** Problem requirements **
Each line below from the one containing "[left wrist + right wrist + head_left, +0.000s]" through the one containing "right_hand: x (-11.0" should be output exactly as it stands, and no other line should appear.

==================================================

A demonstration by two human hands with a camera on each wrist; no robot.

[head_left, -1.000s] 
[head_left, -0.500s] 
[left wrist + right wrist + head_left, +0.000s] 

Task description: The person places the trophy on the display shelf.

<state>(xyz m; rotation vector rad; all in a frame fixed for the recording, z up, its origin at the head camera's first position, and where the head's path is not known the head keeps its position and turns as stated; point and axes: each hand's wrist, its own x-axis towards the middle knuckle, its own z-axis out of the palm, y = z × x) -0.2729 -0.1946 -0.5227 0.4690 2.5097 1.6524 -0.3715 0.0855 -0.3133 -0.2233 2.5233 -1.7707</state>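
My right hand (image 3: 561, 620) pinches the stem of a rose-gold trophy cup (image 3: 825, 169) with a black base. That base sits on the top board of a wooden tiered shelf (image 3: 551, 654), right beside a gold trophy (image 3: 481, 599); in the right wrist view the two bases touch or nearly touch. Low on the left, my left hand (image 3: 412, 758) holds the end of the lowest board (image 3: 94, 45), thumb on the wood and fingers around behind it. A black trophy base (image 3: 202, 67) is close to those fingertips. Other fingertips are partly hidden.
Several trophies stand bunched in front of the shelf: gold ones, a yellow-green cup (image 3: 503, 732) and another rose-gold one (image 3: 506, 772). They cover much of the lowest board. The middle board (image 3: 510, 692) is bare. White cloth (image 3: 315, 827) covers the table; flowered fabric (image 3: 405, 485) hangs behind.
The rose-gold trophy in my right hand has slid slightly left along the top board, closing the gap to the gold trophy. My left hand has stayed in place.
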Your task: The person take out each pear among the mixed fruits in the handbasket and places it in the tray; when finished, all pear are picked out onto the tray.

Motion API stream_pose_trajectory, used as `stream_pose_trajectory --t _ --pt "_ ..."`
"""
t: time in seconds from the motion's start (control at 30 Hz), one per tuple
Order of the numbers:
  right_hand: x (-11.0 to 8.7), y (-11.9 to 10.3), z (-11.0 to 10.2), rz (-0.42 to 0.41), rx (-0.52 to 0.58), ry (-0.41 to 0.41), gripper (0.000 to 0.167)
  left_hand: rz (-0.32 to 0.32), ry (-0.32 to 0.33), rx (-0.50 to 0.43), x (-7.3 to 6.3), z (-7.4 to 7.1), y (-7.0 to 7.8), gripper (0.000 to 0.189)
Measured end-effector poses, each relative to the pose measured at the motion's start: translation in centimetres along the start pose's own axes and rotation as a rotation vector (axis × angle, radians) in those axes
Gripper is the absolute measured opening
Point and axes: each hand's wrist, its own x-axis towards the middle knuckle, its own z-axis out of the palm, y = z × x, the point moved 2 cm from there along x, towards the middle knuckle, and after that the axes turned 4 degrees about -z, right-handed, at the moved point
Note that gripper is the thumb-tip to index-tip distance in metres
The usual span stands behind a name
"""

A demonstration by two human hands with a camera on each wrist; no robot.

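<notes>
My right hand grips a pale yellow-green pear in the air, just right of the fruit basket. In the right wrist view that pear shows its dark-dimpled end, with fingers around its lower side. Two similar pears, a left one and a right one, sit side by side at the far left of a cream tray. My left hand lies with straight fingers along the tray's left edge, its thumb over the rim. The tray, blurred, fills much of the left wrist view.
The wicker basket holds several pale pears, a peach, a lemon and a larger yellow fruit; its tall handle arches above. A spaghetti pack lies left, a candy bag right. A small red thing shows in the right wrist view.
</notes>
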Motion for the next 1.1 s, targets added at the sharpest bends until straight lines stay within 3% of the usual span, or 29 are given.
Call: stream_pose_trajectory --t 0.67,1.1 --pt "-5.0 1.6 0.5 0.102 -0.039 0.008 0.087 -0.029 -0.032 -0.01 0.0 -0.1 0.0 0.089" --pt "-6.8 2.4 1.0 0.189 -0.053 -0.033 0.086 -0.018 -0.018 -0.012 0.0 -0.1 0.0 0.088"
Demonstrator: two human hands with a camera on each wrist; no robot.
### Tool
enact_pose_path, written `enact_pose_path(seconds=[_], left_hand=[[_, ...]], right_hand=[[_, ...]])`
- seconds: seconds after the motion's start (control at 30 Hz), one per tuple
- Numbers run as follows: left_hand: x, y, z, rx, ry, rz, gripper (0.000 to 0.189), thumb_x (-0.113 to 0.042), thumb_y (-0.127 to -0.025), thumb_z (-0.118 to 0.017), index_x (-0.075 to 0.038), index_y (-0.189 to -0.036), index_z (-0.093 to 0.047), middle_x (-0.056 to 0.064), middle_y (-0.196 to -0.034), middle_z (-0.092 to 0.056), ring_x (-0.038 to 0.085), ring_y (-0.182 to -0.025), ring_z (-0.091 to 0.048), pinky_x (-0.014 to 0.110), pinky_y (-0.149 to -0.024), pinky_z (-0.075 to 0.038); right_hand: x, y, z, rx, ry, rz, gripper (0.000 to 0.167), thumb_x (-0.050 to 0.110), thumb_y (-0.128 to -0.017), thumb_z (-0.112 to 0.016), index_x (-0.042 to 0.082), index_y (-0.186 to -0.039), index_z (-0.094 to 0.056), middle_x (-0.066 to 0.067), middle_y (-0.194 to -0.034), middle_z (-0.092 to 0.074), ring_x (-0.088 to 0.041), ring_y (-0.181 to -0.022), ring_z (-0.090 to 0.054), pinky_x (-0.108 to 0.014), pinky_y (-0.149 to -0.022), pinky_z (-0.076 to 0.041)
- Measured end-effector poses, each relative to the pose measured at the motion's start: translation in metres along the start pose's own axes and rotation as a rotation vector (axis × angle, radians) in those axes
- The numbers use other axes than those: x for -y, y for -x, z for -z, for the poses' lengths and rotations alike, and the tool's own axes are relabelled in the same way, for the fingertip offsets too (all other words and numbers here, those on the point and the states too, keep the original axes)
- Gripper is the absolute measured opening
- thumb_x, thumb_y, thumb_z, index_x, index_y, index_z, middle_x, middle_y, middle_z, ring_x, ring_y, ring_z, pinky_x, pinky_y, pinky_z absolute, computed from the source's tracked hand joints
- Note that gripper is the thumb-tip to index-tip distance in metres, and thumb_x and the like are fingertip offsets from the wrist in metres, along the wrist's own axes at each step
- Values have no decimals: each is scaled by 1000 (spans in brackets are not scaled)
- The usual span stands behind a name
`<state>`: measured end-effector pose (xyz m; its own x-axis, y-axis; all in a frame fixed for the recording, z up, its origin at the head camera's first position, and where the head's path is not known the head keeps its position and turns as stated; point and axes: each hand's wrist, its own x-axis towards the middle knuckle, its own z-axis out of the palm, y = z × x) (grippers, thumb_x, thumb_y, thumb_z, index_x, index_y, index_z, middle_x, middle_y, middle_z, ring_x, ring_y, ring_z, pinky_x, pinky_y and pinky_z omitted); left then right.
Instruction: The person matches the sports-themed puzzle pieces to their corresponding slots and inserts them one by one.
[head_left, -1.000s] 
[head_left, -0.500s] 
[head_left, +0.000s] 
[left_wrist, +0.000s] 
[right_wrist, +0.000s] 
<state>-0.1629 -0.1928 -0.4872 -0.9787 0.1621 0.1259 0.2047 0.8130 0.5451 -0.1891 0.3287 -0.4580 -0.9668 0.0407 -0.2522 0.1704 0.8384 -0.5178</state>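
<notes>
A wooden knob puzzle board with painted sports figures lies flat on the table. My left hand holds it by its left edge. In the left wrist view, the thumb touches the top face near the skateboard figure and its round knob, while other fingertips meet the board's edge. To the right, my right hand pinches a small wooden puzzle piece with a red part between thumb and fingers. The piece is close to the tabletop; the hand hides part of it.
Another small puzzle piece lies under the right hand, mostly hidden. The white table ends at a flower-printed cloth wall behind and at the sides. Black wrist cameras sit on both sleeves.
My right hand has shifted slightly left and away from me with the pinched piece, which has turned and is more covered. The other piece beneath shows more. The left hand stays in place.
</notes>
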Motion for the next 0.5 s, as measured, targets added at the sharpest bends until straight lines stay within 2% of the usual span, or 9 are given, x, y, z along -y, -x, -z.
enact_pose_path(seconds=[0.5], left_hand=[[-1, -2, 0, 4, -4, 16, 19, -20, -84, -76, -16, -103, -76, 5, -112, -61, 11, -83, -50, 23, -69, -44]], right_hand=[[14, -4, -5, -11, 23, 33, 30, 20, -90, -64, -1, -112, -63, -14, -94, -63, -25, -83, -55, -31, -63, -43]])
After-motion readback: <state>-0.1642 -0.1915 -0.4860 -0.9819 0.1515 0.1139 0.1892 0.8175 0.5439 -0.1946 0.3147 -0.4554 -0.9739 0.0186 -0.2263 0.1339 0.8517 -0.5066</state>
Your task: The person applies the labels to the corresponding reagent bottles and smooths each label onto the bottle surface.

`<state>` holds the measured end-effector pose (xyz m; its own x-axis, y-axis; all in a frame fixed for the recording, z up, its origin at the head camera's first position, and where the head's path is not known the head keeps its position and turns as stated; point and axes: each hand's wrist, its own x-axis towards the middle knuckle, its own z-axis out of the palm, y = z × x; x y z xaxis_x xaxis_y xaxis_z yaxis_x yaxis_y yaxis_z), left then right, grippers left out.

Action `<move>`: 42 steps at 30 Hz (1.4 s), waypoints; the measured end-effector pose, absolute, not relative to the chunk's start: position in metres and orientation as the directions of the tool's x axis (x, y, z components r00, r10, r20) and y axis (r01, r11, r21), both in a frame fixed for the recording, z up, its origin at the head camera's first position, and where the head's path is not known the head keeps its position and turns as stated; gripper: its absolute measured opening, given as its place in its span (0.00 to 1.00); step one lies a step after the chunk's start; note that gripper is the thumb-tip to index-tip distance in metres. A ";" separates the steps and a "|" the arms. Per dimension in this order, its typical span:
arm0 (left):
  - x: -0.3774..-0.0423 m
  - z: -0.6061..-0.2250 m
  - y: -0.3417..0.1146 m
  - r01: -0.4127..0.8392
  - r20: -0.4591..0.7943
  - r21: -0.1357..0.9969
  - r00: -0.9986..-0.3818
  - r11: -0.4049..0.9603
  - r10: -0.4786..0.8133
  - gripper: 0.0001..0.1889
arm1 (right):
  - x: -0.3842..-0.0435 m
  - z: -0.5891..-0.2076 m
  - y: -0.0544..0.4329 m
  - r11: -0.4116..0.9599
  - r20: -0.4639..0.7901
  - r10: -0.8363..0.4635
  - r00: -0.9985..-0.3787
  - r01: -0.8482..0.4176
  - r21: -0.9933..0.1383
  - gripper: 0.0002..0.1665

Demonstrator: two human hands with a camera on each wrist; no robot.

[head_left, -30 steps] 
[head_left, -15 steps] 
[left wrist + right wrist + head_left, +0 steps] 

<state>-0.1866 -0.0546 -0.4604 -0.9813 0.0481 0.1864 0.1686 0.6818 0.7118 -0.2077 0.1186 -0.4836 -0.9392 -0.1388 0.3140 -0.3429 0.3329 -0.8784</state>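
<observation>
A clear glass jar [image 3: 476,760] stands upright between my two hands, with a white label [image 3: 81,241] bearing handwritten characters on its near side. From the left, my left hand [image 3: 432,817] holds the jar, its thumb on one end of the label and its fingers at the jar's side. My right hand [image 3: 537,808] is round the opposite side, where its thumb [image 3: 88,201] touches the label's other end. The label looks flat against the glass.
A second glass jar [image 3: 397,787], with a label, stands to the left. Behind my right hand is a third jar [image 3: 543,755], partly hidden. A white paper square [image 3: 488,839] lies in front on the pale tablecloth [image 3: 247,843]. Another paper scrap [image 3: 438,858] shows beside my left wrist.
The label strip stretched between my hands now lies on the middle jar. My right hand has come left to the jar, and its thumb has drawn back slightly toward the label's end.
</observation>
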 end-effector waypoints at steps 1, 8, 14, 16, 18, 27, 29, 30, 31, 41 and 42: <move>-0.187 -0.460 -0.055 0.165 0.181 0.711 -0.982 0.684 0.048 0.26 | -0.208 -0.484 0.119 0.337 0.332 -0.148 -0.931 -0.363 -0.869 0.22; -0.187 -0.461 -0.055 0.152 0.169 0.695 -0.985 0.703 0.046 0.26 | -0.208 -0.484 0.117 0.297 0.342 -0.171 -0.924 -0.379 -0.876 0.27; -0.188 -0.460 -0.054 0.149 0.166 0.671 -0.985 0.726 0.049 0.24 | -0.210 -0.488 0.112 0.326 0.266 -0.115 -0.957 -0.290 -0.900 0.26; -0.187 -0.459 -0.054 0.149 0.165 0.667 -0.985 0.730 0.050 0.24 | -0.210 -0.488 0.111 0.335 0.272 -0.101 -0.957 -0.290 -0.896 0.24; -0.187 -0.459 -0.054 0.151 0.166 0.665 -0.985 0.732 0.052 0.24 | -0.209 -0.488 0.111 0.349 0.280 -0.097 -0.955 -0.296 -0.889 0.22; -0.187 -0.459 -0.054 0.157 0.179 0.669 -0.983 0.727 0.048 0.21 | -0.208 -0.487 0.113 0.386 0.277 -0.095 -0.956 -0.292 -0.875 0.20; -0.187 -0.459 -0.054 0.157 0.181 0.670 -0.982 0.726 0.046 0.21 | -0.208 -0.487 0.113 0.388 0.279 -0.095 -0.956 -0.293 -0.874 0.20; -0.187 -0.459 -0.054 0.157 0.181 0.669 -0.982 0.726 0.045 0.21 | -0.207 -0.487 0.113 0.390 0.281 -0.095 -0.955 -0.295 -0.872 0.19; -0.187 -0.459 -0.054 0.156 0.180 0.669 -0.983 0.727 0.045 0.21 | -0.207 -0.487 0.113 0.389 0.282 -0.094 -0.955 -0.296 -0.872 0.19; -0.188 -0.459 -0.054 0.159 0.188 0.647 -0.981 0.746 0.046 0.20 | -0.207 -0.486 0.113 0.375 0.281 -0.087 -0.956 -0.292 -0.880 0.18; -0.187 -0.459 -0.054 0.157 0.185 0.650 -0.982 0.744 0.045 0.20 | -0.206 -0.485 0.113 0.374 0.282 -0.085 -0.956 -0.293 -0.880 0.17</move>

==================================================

** Output for this exercise **
[left wrist + right wrist + head_left, +0.000s] 

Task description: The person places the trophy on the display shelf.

<state>(xyz m; rotation vector rad; all in a frame fixed for the recording, z up, its origin at the head camera's first position, and where the head's path is not known the head keeps its position and turns as stated; point and axes: each hand's wrist, its own x-axis towards the middle knuckle, its own z-axis out of the palm, y = z × x) -0.2729 -0.1946 -0.5227 0.4690 2.5097 1.6524 -0.3715 0.0855 -0.3133 -0.2233 2.5233 -1.7707</state>
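My right hand (image 3: 561, 620) pinches the stem of a rose-gold trophy cup (image 3: 825, 169) with a black base. That base sits on the top board of a wooden tiered shelf (image 3: 551, 654), right beside a gold trophy (image 3: 481, 599); in the right wrist view the two bases touch or nearly touch. Low on the left, my left hand (image 3: 412, 758) holds the end of the lowest board (image 3: 94, 45), thumb on the wood and fingers around behind it. A black trophy base (image 3: 202, 67) is close to those fingertips. Other fingertips are partly hidden.
Several trophies stand bunched in front of the shelf: gold ones, a yellow-green cup (image 3: 503, 732) and another rose-gold one (image 3: 506, 772). They cover much of the lowest board. The middle board (image 3: 510, 692) is bare. White cloth (image 3: 315, 827) covers the table; flowered fabric (image 3: 405, 485) hangs behind.
The rose-gold trophy in my right hand has slid slightly left along the top board, closing the gap to the gold trophy. My left hand has stayed in place.
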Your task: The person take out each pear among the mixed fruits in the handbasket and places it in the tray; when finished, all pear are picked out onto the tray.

Motion API stream_pose_trajectory, used as `stream_pose_trajectory --t _ --pt "_ ..."`
"""
t: time in seconds from the motion's start (control at 30 Hz), one per tuple
Order of the numbers:
  right_hand: x (-11.0 to 8.7), y (-11.9 to 10.3), z (-11.0 to 10.2), rz (-0.42 to 0.41), rx (-0.52 to 0.58), ry (-0.41 to 0.41), gripper (0.000 to 0.167)

Nothing else belongs to the answer.